А чего стоят его вопросы о численности команды на отдельных пароходах, например, на «Вышеграде» и других?! Не ясно ли, что этот человек готовился к антивоенной пропаганде в военном флоте? Зачем бы он иначе ходил в кино, где показывали хронику «Парад военно-морского флота»? И почему, скажите на милость, этому подозрительному субъекту понадобилось породниться с тем самым арестованным трактирщиком… Вернее, наоборот: почему у трактирщика оказалось семь сыновей и одному из них вздумалось жениться на кузине человека, который разъезжал на судах пражского пригородного пароходства, готовясь к подрывной деятельности в военно-морском флоте?
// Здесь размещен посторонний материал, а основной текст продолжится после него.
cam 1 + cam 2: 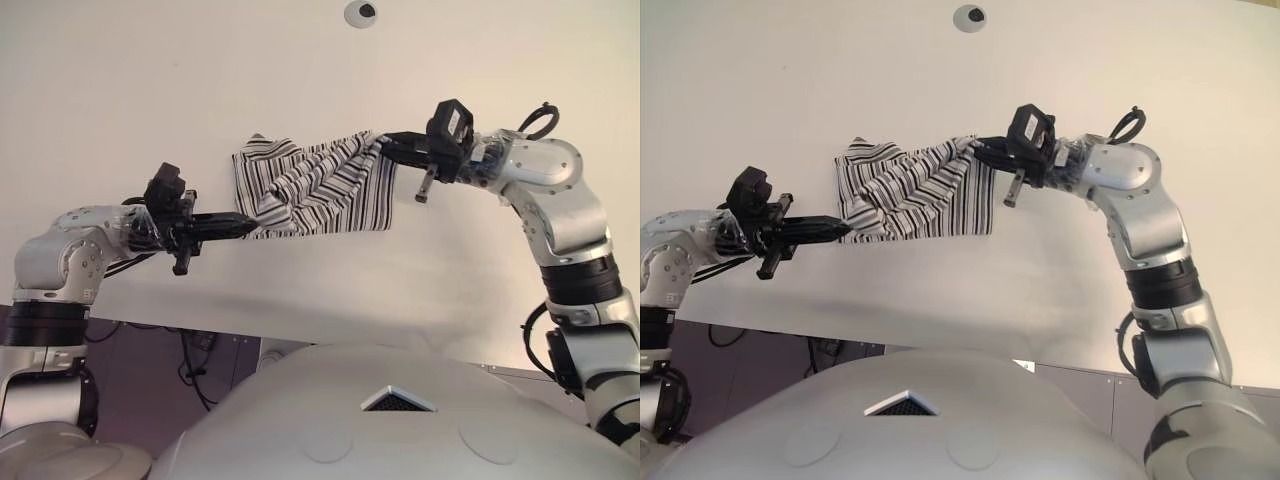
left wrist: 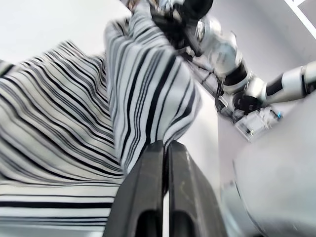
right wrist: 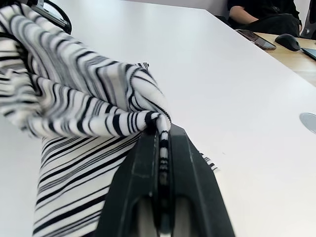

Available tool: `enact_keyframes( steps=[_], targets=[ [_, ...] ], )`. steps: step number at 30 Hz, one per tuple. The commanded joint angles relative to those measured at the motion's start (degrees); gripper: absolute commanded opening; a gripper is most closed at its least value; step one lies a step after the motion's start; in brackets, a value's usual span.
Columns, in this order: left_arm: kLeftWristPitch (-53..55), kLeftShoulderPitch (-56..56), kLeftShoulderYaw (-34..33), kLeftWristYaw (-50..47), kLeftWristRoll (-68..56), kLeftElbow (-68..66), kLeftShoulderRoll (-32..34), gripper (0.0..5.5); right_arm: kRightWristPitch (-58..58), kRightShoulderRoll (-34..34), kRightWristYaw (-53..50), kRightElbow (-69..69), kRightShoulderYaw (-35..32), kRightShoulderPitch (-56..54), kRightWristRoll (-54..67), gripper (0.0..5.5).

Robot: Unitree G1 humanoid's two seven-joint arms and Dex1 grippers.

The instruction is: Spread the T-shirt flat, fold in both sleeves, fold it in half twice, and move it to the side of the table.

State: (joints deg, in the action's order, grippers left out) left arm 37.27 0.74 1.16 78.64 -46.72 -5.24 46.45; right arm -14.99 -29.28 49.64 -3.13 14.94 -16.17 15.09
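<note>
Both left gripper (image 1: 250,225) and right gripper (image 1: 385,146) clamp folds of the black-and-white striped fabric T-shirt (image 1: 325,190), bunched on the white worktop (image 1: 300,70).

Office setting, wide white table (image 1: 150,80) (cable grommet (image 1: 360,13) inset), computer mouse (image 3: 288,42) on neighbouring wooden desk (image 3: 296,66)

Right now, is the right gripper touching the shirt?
Touching. The right wrist view shows the right gripper shut on a fold of the striped shirt, cloth pinched between its fingers.
</note>
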Motion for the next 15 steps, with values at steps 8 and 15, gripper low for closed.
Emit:
enact_keyframes(
  steps=[8, 15],
  targets=[
    [9.77, 4.47, -4.37, -6.58, 0.93, -7.86, -3.03, 0.00, 4.63, 9.84, -5.93, 17.12, -0.90, -5.68, -4.36, 0.46],
    [13.18, 7.72, -8.92, -15.42, 1.17, -12.28, -7.10, 0.76, 5.73, 15.24, -11.08, 20.26, -5.06, -5.33, -3.35, 1.72]
  ],
)
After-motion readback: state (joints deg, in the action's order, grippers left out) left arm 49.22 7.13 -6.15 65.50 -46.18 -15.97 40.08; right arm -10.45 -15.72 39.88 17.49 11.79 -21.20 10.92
Человека, который не гнушается за литр пива выманить у рулевого на «Збраславе» тайну того, как пароход маневрирует, поворачивая то налево, то направо. Представьте же себе, что он стал бы делать, доведись ему попасть на дредноут флота его императорского величества? Уж он бы не пожалел всего своего состояния, чтобы, например, узнать, как на наших кораблях дают контрпар. Состояния у него, правда, нет, но все же хватает денег угощать сигаретами машинистов винтовых пароходов на Влгаве, лишь бы они ему растолковали, как приводят в движение судовой двигатель. Не важно, где находится этот двигатель: на миноносце, канонерке или пригородном пароходе «Пршемысл». Важно то, что этот злоумышленник разлагает команду, осматривает винты и рули и даже учится плавать!
Сыщик сделал значительную паузу, вздохнул и продолжал:
— Все это мы точно установили, прежде чем арестовали этого субъекта. Двое сыщиков задержали его, как раз когда он ступил на палубу «Збраслава», чтобы отправиться в Модржаны. Заметьте, что Модржаны лежат на том же меридиане, что и австрийский морской порт Пулье… Итак, его задержали и привели в полицию. При нем оказалось три письма. Он, конечно, уверяет, что ни в чем не виноват. Но это ему не помогло; мы взялись за письма, И вы подумайте, каков негодяй! Внешне невинная торговая переписка: заказы на цыплят, масло и сушеные овощи. При этом он заявляет, что у него нет никаких родственников в Триесте, а на вопрос о местожительстве дает адрес и объясняет, как пройти: квартира, мол, на третьем этаже, а на дверях нет визитной карточки. И все это так нахально, смотрит прямо в глаза, просто ужас!
Мы его для виду отпустили домой, а мне было приказано рано утром явиться к нему на квартиру с обыском. Ладно, взял я с собой еще двух сыщиков, и мы пошли. Адрес сходится, дом номер такой-то, третий этаж, дверь без визитной карточки.
«Хозяина нет дома»,-отвечает прислуга. «Ага, — говорю я, — упорхнула пташка!» Вскрываем письменный стол, забираем письма, вытаскиваем все платье из гардероба, связываем в узлы, и инспектор Шпачек уже собирается их унести, как вдруг пташка возвращается в гнездо… Но Шпачек потянул меня за рукав и говорит: «Господи боже мой. Это же не та квартира, коллеги, мы попали к судье!». Скандал! Ну, мы с извинениями ретируемся: мол, ошиблись дверью — видим, что рядом, на площадке того же этажа, обитает настоящие виновник. Политический сыщик утер пот с лица и закончил:
— А теперь, господа, вы ясно увидите, как тяжела полицейская служба. Все наши старания пошли прахом. Изъяли мы у него корреспонденцию и продолжаем розыски сообщников. И вот как раз сегодня из Вены приходит телеграмма — дело временно прекратить будто бы на том основании, что к арестованному трактирщику не могли ходить моряки: он не трактирщик, а приказчик в овощной лавке, к тому же глухой от рождения… А тот тип, чью корреспонденцию мы изъяли, тоже не имеет прямого отношения к делу, потому что человек, который ходил на пароходы вынюхивать, оказывается, умер десять лет назад.
Полицейский агент мрачно выпил пиво и утер усы. Мятеж во флоте австрийской империи был полностью подавлен!